I picked up two briskets on sale for $2.49/lb over the weekend.
I preheated the smoker to 250 F. Vent wide open.
Trimmed and rubbed the briskets.
Rub is simple: Black & white flavor crystals plus garlic and onion powder.
After I put the meat into the smoker, I lowered my temp to 215 F.
Going to get three hours of smoke. More to come later, this is going to take a while. :)
(http://i253.photobucket.com/albums/hh46/pensrock/brisket/brisket1_10.jpg)
Look like some good eats coming your way Pens
Quote from: Tenpoint5 on January 18, 2010, 05:34:48 AM
Look like some good eats coming your way Pens
One of them is mine, the other for one of my sisters. :)
That's great that brisket finally went on sale.
Enjoy pens!
I'm jealous! I haven't been released to smoke another brisket yet!
UPDATE:
After seven hours total, three hours of smoke.
IT of one is 125 the other 132.
(http://i253.photobucket.com/albums/hh46/pensrock/brisket/brisket1_10001.jpg)
That's kewl of you to cook a Brisket for your sis.
Looks good Pens.
I am your long lost brother, yeah, yeah.....
Thats it
Your brother is looking for his briskett too
cant wait.
Nice looking, the briskett that is
Did not see a pic of your sis ...... ::)
Quote from: classicrockgriller on January 18, 2010, 12:38:38 PM
That's kewl of you to cook a Brisket for your sis.
Looks good Pens.
She deserves it. :)
QuoteI am your long lost brother, yeah, yeah.....
Thats it
Your brother is looking for his briskett too
cant wait.
I'm sure my brother got his share from the last one I made. Don't you remember? ??? ;D
Ok, it got done about 8PM last night, I let it cool to 140 IT in a warm oven. Then seperated the point from the flat and cleaned up the remaining fat.
This morning I sliced the flats and packaged up. One package going to my dad and 3 vac packed and into the freezer for me later. ;D
I put the sliced flat for my sister into a big zip bag and the point in another bag for her. I also gave her some of the remaining juice to use for reheating.
I kept the rest of the juice for me and dad.
Right now I have my point in a pot with some juice reheating, I'm going to pull/chop this for sandwiches. Mmmmm.
I did get one pic of my finished flat, all sliced and ready for packaging.
(http://i253.photobucket.com/albums/hh46/pensrock/brisket/brisket1_10002.jpg)
Nice brisket Pens!
C
Pens
My address is :
Oakville Smoker
Oakville Ontario
Follow the smoke aroma !
Thats the way I like it, simple rub and flat for dinner, pulled point for sammies.
Lately I've been sepetating the point before the cook and makeing corned beef.

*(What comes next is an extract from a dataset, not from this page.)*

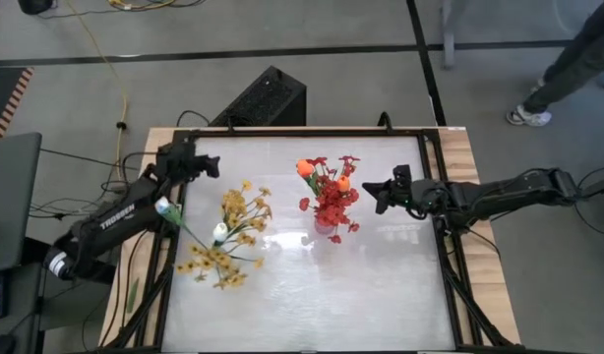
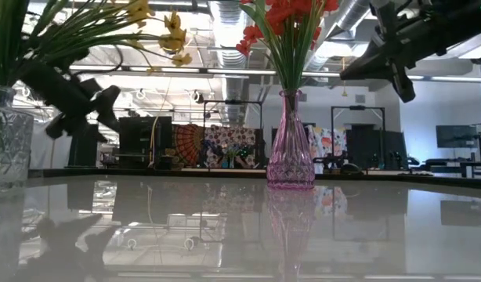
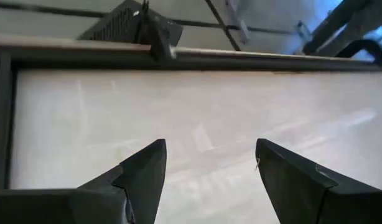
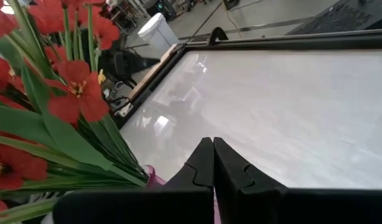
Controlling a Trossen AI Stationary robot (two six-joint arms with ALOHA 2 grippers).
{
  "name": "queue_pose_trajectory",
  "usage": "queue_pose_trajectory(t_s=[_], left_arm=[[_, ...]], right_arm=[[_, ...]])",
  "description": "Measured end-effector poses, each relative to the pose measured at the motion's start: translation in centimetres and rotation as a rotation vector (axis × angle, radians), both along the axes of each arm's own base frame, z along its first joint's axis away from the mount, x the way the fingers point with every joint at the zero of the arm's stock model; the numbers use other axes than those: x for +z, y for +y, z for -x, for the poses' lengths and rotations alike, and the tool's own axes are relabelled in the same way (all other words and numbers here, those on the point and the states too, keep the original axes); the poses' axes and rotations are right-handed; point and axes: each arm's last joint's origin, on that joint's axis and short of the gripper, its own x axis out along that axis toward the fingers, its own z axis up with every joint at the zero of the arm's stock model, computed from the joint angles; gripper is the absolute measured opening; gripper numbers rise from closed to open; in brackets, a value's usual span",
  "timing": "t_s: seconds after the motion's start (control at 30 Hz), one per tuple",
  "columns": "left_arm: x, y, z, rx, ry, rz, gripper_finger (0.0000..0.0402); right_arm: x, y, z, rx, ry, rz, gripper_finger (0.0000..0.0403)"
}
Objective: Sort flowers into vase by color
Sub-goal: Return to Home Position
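The red blossom sprays (image 1: 333, 205) and the orange tulip buds (image 1: 305, 168) stand together in a ribbed pink glass vase (image 2: 290, 149) near the middle of the white bench (image 1: 381, 285). To its left, a little nearer, the yellow blossom sprays (image 1: 238, 211) and the white tulip buds (image 1: 220, 232) fan out from a clear cut-glass vase (image 2: 4, 141). One long white-tipped stem leans off toward the left arm. Both vases are upright and well apart from each other.

The right gripper (image 1: 373, 194) hovers above the bench just to the right of the red bunch. Its fingers (image 4: 231, 168) are pressed together with nothing between them. The left gripper (image 1: 211, 165) hangs over the far left part of the bench, beyond the yellow bunch and clear of it. Its fingers (image 3: 144, 168) are spread wide, with only bare bench showing in the gap.

A black ribbed box (image 1: 263, 98) sits on the floor past the far edge. A person's legs (image 1: 573, 64) show at the far right.
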Motion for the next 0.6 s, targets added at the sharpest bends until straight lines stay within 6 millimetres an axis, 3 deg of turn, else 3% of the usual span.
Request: queue_pose_trajectory(t_s=[0.2,0.43,0.6], left_arm=[[-3.3,-2.3,1.0,-0.016,-0.069,0.043,0.0235],[-1.0,-3.1,1.1,-0.095,-0.086,-0.136,0.0235],[-1.5,-3.6,1.4,-0.090,-0.053,-0.144,0.0235]], right_arm=[[0.4,0.0,-0.3,0.005,-0.045,0.009,0.0023],[1.5,0.2,-0.5,0.034,-0.138,0.044,0.0023],[2.0,0.2,-0.7,0.044,-0.176,0.087,0.0023]])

Good lookin brisket pens, sis and dad will be happy.
Damn good looking brisket!
Thanks everyone. :)
I just had a sandwich from the point and it is fantastic. ;D
I know my sisters family and my dad will be real happy.
I just wished I was not laid off where I could have bought a couple more brisket for later, but thats the way it goes. :(
man that looks good.
Pens you are a good brother and son.
I know everyone is happy.
Excellent! Just in time for lunch.
Looks great Greg
I bring the rolls ok ;D
Does anyone hear banjo music?
That looks great pens!
I'll be right over. ::)
Quote from: Caneyscud on January 19, 2010, 11:47:45 AM
Does anyone hear banjo music?
Boys.....I think we got us a duel here!!!!!.......
Why in tarnations is that there fat guy I saw sneaking into the smoke shed over yonder squealing like some dern pig for?
Ray
Quote from: Caneyscud on January 19, 2010, 11:47:45 AM
Does anyone hear banjo music?
You've been watching too much of the movie Deliverance!
LOL ;D ;D ;D
Pens, those are some bodacious lookin' briskets!!!
mrs s
Thanks Mrs. S, I hope your feeling better.
Pens,
What am I seeing in the lower area of your smoker? Below the trays?
Thanks ???
Quote from: RIVERSMOKER on January 24, 2010, 10:26:55 AM
Pens,
What am I seeing in the lower area of your smoker? Below the trays?
Thanks ???
them thar appear to be masonry style heaters.
those are bricks laid into the bottom of the smoker to help
heat recovery after opening the door on the smoker.??
Pens,
those look incredible! great job!
i gotta do another one soon, it has been a while.
Yep those are pieces of fire brick that we use at work. They are in there to hold heat after the preheating. When I load the smoker with food it recovers faster because the bricks hold the heat.